200 millions de chrétiens ne peuvent vivre leur foi librement > faire un don

Pakistan : « Les chrétiens travaillent souvent dans des conditions de semi-esclavage »

Publié le 30 décembre 2018

Dans un pays ravagé par l’extrémisme, la corruption et la violence, le récent acquittement d’Asia Bibi constitue un signe d’espérance pour la petite Eglise locale. Mgr Joseph Arshad, archevêque d’Islamabad-Rawalpindi et président de la Conférence épiscopale du Pakistan, a accepté de répondre aux questions de l’AED ; il insiste sur l’importance de dialogue interreligieux, facteur de paix.

Quelle est la situation actuelle dans le pays, après l’élection d’un nouveau Premier ministre en août dernier ?

Le nouveau Premier ministre, Imran Khan, tente de faire face à de très grands problèmes, tels que le chômage, en particulier des jeunes, la corruption et la forte croissance démographique. Le Pakistan compte déjà plus de 200 millions d’habitants. Le slogan du parti de Khan a été « éliminons la corruption ». Ce message s’est répandu au sein de la population qui avait assisté au pillage des ressources du pays et de l’argent destiné à l’éducation et à la santé. Nous pensons que c’est peut-être une bonne occasion d’aller de l’avant et d’améliorer la vie des gens.

Quelle est la situation actuelle de l’Église au Pakistan ?

95% de la population est musulmane. Pour le reste, il s’agit de minorités : des chrétiens, hindous, sikhs et farsis. Les chrétiens sont environ 6 millions – dont 1,5 million de catholiques – ce qui représente 2% de la population. Les chrétiens forment une communauté particulièrement pauvre. Beaucoup d’entre eux ont des emplois très précaires et travaillent dans des conditions de semi-esclavage.

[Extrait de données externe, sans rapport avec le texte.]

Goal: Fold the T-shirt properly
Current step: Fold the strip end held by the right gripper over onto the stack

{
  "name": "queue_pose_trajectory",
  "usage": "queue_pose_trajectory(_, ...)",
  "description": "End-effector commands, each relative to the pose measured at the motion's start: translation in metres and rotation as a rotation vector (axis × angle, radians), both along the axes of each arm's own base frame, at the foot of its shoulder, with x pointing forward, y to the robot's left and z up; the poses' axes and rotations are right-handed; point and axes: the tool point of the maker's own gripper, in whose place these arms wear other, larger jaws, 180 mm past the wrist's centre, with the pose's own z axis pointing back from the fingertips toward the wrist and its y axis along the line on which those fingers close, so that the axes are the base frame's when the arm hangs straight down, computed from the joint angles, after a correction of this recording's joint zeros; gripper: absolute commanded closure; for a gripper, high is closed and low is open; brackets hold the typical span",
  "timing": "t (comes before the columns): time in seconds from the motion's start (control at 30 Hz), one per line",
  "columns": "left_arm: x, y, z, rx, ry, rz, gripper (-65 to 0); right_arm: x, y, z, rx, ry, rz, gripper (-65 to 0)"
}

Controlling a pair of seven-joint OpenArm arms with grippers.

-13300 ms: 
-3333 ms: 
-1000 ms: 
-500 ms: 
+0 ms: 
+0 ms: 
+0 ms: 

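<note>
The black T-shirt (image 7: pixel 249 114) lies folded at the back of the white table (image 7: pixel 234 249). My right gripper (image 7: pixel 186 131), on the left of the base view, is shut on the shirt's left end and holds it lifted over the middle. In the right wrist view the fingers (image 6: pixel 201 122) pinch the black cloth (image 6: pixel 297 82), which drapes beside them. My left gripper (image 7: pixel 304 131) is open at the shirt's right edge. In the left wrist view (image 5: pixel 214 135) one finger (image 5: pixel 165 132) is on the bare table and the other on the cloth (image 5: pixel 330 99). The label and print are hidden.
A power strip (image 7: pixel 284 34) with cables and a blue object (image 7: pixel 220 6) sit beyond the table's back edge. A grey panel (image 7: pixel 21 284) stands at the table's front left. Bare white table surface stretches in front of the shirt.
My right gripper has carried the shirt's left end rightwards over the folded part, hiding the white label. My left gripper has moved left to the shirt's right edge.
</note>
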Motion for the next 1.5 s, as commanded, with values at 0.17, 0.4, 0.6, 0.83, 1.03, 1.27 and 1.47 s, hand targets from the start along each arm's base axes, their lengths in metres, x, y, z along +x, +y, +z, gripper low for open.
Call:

Pour nous, l’éducation est la clé pour améliorer les conditions de vie des gens et pour montrer clairement que nous, chrétiens, faisons partie de la société, que nous avons la même dignité et que nous pouvons faire un travail qualifié. Notre communauté dispose d’un quota légal de 5% de représentants au sein des institutions publiques. Mais parfois, nous ne parvenons pas à occuper tous les postes à responsabilité parce qu’il nous manque les personnes dûment qualifiées.

Comment définiriez-vous la vie de foi des chrétiens au Pakistan ?

Notre peuple a une foi très simple, mais très profonde. Malgré les problèmes d’accès à l’éducation et le manque d’opportunités professionnelles, les gens sont fidèles à l’Évangile, nos églises sont pleines de fidèles. 90% des chrétiens vont à la messe tous les dimanches, et même en semaine. Je dois cependant souligner que beaucoup ne peuvent pas aller à la messe chaque dimanche à cause du manque d’églises et de prêtres pour les prendre en charge.

Que savez-vous du cas d’Asia Bibi ?

En tant qu’Église catholique, nous respectons les lois de notre pays et respectons la justice. La Cour suprême d’Islamabad a déjà prononcé un verdict. Elle représente la justice et nous devons respecter la décision de la Cour suprême.

Les chrétiens subissent-ils les conséquences de l’extrémisme de certains groupes islamistes ?

Oui, bien sûr. Nous avons subi des attaques dans nos églises, et les chrétiens sont également menacés par la loi sur le blasphème. Cette loi est souvent utilisée par intérêt personnel, pour accuser faussement d’autres personnes. Mais il n’y a vraiment aucun problème si les autorités locales traitent les cas rapidement. C’est pourquoi le dialogue interreligieux est une clé pour travailler avec les mollahs – les chefs musulmans – afin d’arrêter les campagnes de fausses accusations et réussir à calmer les extrémistes. Si nous n’arrivons pas à temps à l’endroit où une accusation a été lancée, les gens se font parfois justice eux-mêmes et finissent par tuer les accusés. Je connais plusieurs cas car je suis également responsable de la Conférence épiscopale Justice et Paix.

Quelles relations l’Église catholique entretient-elle avec les autres religions ?

Dans le contexte du Pakistan, le dialogue interreligieux est très important. L’Église est leader dans ce domaine. Nous essayons de trouver des espaces où nous pouvons travailler ensemble, musulmans, chrétiens, hindous, sikhs, farsis, et autres religions minoritaires. Nous avons constaté que lorsque nous partageons notre vie, il y a une meilleure compréhension entre nous. C’est un processus lent, je pense que nous avons aussi besoin qu’il y ait plus de travail entre les gens. L’objectif est de parvenir à la paix et de freiner l’extrémisme.